While this significant shift in the story makes the season’s first two episodes a bit uneven, it is done in a manner that serves a purpose. There had always been the painful yet poetic feeling that this journey may be a pipe dream of young kids seeking escape from both their past and the future facing them down. All the plans and schemes they hatched to get the money to get there were entertaining, though ultimately wrapped in a suffocating sense that it may be unattainable. When we see Elora and Jackie encountering those struggles head-on outside the only world they’ve ever known, it can feel quite grim in a way the show doesn’t entirely have a handle on. One moment where they are chased by men on trucks evokes some rather horrific imagery, leaving a reeling feeling about where this is all going to go. It hammers home that such travel is not without risk even as the tone and music to the scene feel slightly out-of-step with what we’re seeing play out. Thankfully, the show quickly hits its stride once more and proves that it remains as riveting as ever in the quieter character moments that cut through the noise.
What makes this second season of Reservation Dogs such an achievement once more is how it quietly sneaks up on you with both joyous jokes and more ruminative reflections. Getting to spend time with these young kids as they grow provides plenty of opportunities for heartfelt humor as well as more emotional exploration. Of the four episodes given to critics, it is the third and fourth episodes where we really begin to see the show getting back to this strong sense of tone that offers a promising glimpse of the story ahead. Most interestingly, each of these episodes is almost entirely confined to a single setting without ever feeling restricted. One involving Bear takes place primarily on a roof with a delightful appearance by a certain viral skateboarder who fits right into the story. The sharply written dialogue combined with delicate pacing found in these episodes is where the show manages to be both silly and sentimental. It can go from a comedic conversation in neighboring portable bathrooms with Dallas Goldtooth as the sassy Spirit to ones where Bear begins to understand more about himself. The comedy and drama shift from one to the other with ease, capturing the slice of life experience of growing up perfectly. It is a show overflowing with charming and charismatic characters that you could spend ten seasons with only to wish for ten more.

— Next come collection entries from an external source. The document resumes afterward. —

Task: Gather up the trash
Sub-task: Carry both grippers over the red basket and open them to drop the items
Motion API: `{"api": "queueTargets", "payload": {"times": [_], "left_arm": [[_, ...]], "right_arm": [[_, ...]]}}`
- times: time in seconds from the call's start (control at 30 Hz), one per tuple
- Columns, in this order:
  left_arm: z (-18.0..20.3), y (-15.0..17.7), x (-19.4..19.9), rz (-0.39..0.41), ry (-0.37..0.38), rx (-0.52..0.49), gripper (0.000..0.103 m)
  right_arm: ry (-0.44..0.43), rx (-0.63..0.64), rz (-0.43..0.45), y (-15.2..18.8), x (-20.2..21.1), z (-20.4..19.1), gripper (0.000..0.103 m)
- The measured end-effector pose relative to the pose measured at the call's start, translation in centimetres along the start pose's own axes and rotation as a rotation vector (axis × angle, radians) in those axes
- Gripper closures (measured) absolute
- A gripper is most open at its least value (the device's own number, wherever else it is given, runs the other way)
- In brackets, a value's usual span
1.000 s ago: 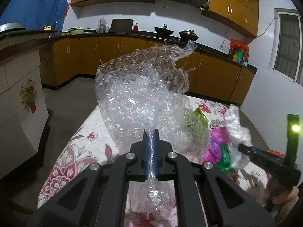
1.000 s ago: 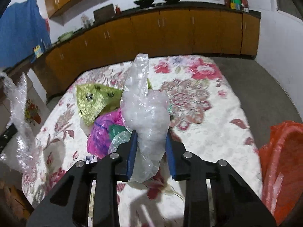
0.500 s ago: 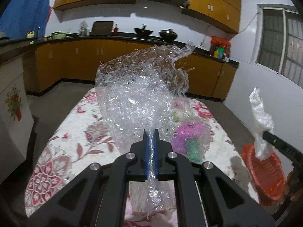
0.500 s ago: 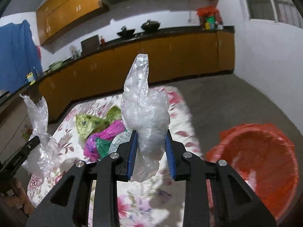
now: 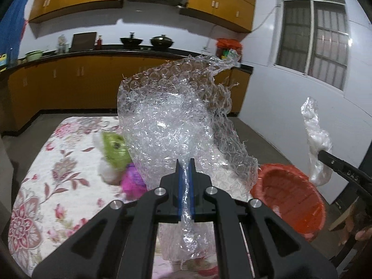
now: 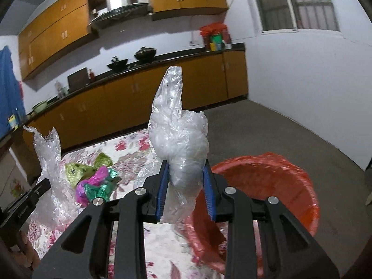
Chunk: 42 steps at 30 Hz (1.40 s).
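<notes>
Left gripper [image 5: 185,169]: jaws pinched nearly together on a thin fold of bubble wrap [image 5: 179,118]; the sheet fans up ahead of the tips and hangs below them.
Right gripper [image 6: 186,174]: jaws partly closed, squeezing a clear bag [image 6: 179,134] that bulges up between the pads and trails below.
Bin [image 6: 267,186]: red, beside the table, just under and ahead of the right gripper.
Table [image 5: 46,162]: floral cloth; green wrapper [image 6: 79,168] and pink wrapper [image 6: 93,181] lie touching on it.
Room: kitchen, orange cabinets [image 6: 139,93], grey floor, window [image 5: 313,39].
In the way: bubble wrap hides much of the left view.
</notes>
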<state>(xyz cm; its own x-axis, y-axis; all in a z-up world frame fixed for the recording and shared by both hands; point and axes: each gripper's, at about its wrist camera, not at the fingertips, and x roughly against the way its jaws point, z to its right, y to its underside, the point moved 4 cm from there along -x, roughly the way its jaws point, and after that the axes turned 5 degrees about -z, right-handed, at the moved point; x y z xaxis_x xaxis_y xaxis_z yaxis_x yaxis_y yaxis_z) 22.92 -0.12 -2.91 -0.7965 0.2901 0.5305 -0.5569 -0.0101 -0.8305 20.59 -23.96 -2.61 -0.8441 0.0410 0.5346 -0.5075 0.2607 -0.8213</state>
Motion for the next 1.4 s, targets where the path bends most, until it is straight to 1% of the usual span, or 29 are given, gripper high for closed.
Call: {"api": "queueTargets", "payload": {"times": [0.27,0.53,0.87,1.17,1.4], "left_arm": [[3.9,-0.2,-0.7,-0.012,0.088,-0.031,0.097],[8.8,0.0,-2.0,-0.039,0.192,-0.068,0.097],[14.4,1.2,-4.8,-0.11,0.309,-0.115,0.097],[17.7,2.5,-7.3,-0.17,0.374,-0.14,0.096],[19.9,3.4,-9.5,-0.218,0.408,-0.159,0.096]], "right_arm": [[0.053,-0.056,0.0,0.5,0.7,3.2,0.074],[0.092,-0.103,-0.006,1.2,1.1,5.8,0.074],[0.138,-0.169,-0.02,1.6,1.3,9.5,0.074],[0.142,-0.207,-0.035,1.9,1.1,11.6,0.074],[0.141,-0.231,-0.04,1.7,0.6,12.6,0.073]]}}
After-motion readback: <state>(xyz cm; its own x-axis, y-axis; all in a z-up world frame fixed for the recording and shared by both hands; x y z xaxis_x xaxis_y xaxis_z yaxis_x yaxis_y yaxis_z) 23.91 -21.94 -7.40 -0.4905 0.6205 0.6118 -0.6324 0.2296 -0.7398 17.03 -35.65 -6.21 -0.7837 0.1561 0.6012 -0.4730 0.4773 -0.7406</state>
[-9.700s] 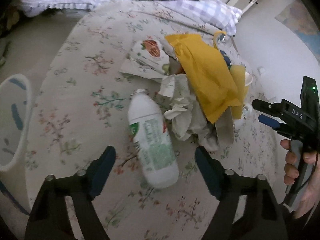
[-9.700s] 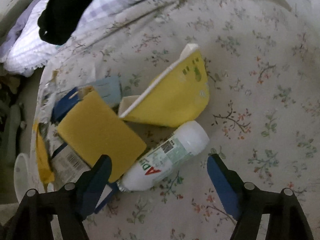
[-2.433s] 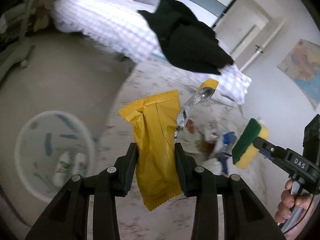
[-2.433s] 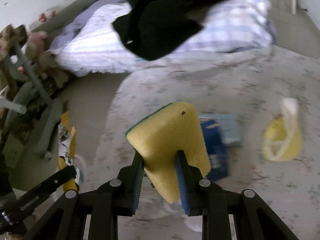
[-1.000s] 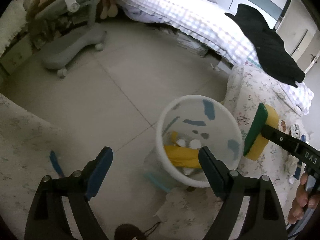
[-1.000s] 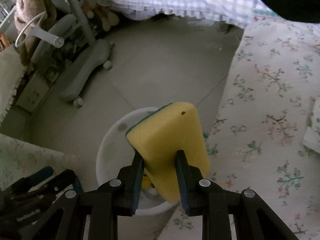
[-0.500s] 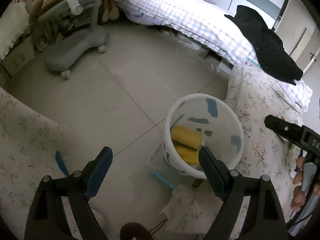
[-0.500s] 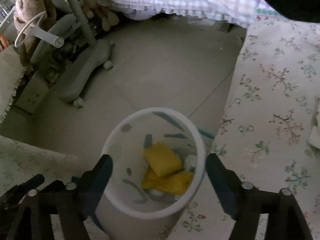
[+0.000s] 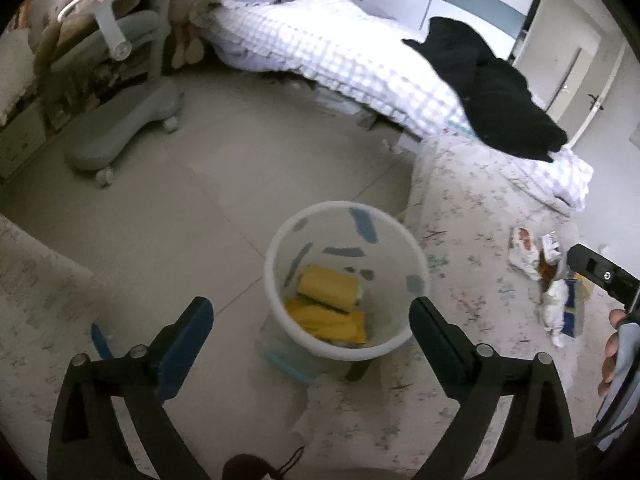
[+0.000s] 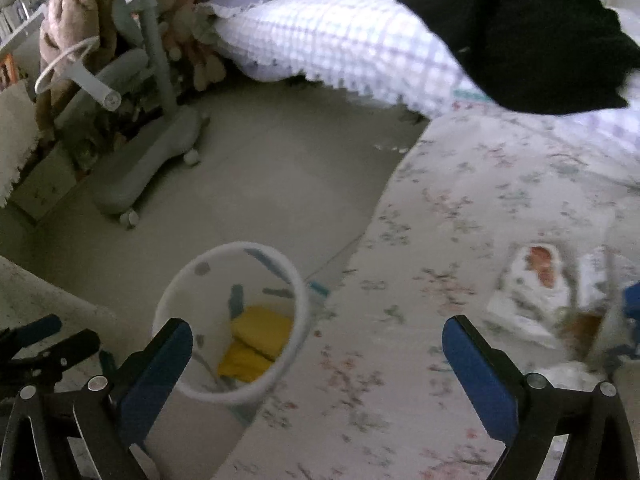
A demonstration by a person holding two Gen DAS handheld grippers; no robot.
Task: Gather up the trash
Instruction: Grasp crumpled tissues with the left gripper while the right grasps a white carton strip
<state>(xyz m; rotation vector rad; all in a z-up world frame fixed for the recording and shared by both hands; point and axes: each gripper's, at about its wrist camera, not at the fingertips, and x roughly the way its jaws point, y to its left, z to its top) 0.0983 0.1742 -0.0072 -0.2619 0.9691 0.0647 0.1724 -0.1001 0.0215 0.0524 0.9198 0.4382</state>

In the fourth episode, we get to see all of these characters new and old gather under one roof. Not only is there the great supporting actor Zahn McClarnon, who was also recently remarkable in the intriguing series Dark Winds, but there is a familiar face I won’t give away here that viewers of the underrated show Outer Range will recognize. All the joy you feel in the texture of the conversations and interactions these characters have is delicately tempered by a looming loss. It creates a beautiful sense of balance as people reunite and join in the community while all knowing what is coming. This episode, one of its very best yet, also serves as a perfect encapsulation of what the show does so well. It can bring in a variety of characters with vastly different personalities and make everything feel so alive that you can’t look away from any of them for even a second for fear of missing out on a great moment. When characters run around the back of the house or all gather in a bedroom, the storytelling feels so naturally honest that you almost feel like you are seeing a real family gather together. It all comes together to gently yet firmly grab you, ensuring you are along for the ride no matter where these characters end up going next.
Where that next destination is remains an open question that the show is rightfully posing. Bear in particular has a lot of growing up to do and the way the show navigates his self-discovery continues to be quite compelling. Part of this is that Woon-A-Tai has similarly grown as an actor, hitting more subtle notes with just a simple change of expression. Jacobs is similarly strong in every scene, capturing the overwhelming sadness and uncertainty that has dominated almost all of Elora’s life. When the show slows down and lets each of these young actors shine, it really makes for something rather special. One moment in particular that Elora has to herself in the yard outside makes use of perfectly timed jokes that enhance the crushing loss that she is facing down. Frequently, the way the show uses magical realism further enhances the development of its characters. Whereas last season contained one such moment with what clearly felt like a reference to the film Uncle Boonmee Who Can Recall His Past Lives, Season 2 of Reservation Dogs offers up a vision all its own that feels more unclassifiable. What makes this all work is how the rich characters are interwoven into everything, drawing us deeper into what is both a gorgeous and tragic tapestry of their lives that are still unfolding before us.
You can watch the first two episodes of Season 2 of Reservation Dogs starting August 3 on Hulu, with the remaining eight episodes released weekly.